Citizen Group Praises Kucinich for
Seeking New Hampshire Recount

Hand Count Sampling Should be
Standard Procedure After Elections


By IVI


A citizen group praised the decision of Representative Dennis
Kucinich to seek a recount of the New Hampshire primary. Representative
Kucinich announced his decision last evening in a press release, citing
concerns about the surprising result and known vulnerabilities in the machines
used in many New Hampshire towns.[1]

“A recount will either provide reassurance to voters, or find
possible problems,” said Sean Flaherty, co-chair of Iowans for Voting
Integrity. “The irony is, if New Hampshire conducted  routine hand-count audits, as 16 states will
do this November, a recount would might not be necessary.”

Many computer scientists who study voting systems have called
for random hand count samples after elections to check electronic vote tallies.
Last year a report by the Brennan Center Task Force on Voting System Security,
which included Microsoft's former security chief and Iowa's voting system
expert Douglas Jones, wrote that without hand audits, the security value of
paper ballots is “highly questionable.”[2]

The ballot scanners used to count most of the votes in New
Hampshire are made by Premier Election Solutions, fomerly Diebold Election
Systems.

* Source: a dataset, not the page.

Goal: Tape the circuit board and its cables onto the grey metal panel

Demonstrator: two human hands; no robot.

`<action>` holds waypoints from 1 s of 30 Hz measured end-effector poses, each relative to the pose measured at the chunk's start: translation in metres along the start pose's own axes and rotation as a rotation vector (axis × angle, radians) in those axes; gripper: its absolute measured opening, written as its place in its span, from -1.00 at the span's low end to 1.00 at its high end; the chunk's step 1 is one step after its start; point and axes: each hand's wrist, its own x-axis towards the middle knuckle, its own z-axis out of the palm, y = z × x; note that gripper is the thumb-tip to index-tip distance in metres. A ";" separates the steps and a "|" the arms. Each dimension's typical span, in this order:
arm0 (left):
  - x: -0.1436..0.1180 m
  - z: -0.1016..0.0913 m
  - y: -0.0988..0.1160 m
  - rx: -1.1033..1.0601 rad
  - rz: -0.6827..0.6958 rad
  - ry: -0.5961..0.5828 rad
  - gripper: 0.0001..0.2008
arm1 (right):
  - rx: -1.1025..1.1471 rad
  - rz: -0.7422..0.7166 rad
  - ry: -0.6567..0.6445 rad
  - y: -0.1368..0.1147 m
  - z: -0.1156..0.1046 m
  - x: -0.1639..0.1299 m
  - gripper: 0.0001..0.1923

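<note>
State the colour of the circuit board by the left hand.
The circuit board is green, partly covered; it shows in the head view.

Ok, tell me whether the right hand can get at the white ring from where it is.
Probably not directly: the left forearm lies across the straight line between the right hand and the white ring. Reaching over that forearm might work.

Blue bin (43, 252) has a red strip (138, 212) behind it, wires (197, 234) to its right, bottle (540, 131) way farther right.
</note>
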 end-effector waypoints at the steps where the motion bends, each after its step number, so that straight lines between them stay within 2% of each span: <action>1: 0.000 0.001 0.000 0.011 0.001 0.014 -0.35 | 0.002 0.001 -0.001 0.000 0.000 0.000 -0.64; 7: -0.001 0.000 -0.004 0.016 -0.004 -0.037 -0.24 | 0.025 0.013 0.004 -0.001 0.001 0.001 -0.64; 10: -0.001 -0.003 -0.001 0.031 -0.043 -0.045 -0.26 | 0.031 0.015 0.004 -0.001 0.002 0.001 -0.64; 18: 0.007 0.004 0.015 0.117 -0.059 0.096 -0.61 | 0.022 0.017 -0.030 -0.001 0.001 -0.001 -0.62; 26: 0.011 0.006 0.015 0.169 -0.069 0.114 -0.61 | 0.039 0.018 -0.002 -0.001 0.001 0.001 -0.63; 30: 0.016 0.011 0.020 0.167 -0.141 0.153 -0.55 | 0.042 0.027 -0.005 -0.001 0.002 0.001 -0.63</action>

The scanners have been subject to a number of highly critical security
analyses by computer scientists in recent years.  The most recent studies came last year from
two different teams of computer scientists working for the states of Ohio and
California. California Secretary of State Debra Bowen will not allow the
scanners to be used without expanded post-election audits.[3]

The Ohio report, published last month, wrote that the
county-level server and scanners “
lacks the
technical protections necessary to guarantee a trustworthy election under
operational conditions.

[4] 

“The tragedy is, we're coming up on a wave of primaries in which
a recount won't be possible, because the states use paperless machines,”
Flaherty said. This includes South Carolina, which uses a statewide touch
screen system without a paper trail.  The
Ohio report found South Carolina's touch screens so vulnerable that Princeton
computer scientist Edward Felten wrote that the machines are “too risky to use
in elections.”[5]

“If people have concerns about the primary results in South
Carolina, New Jersey, Georgia, and many other states, they're just going to
have to live with them. I think that as people begin to realize that you can't
do recounts of these primaries, we will see intensified pressure for paper
ballots and audits nationwide,” Flaherty said.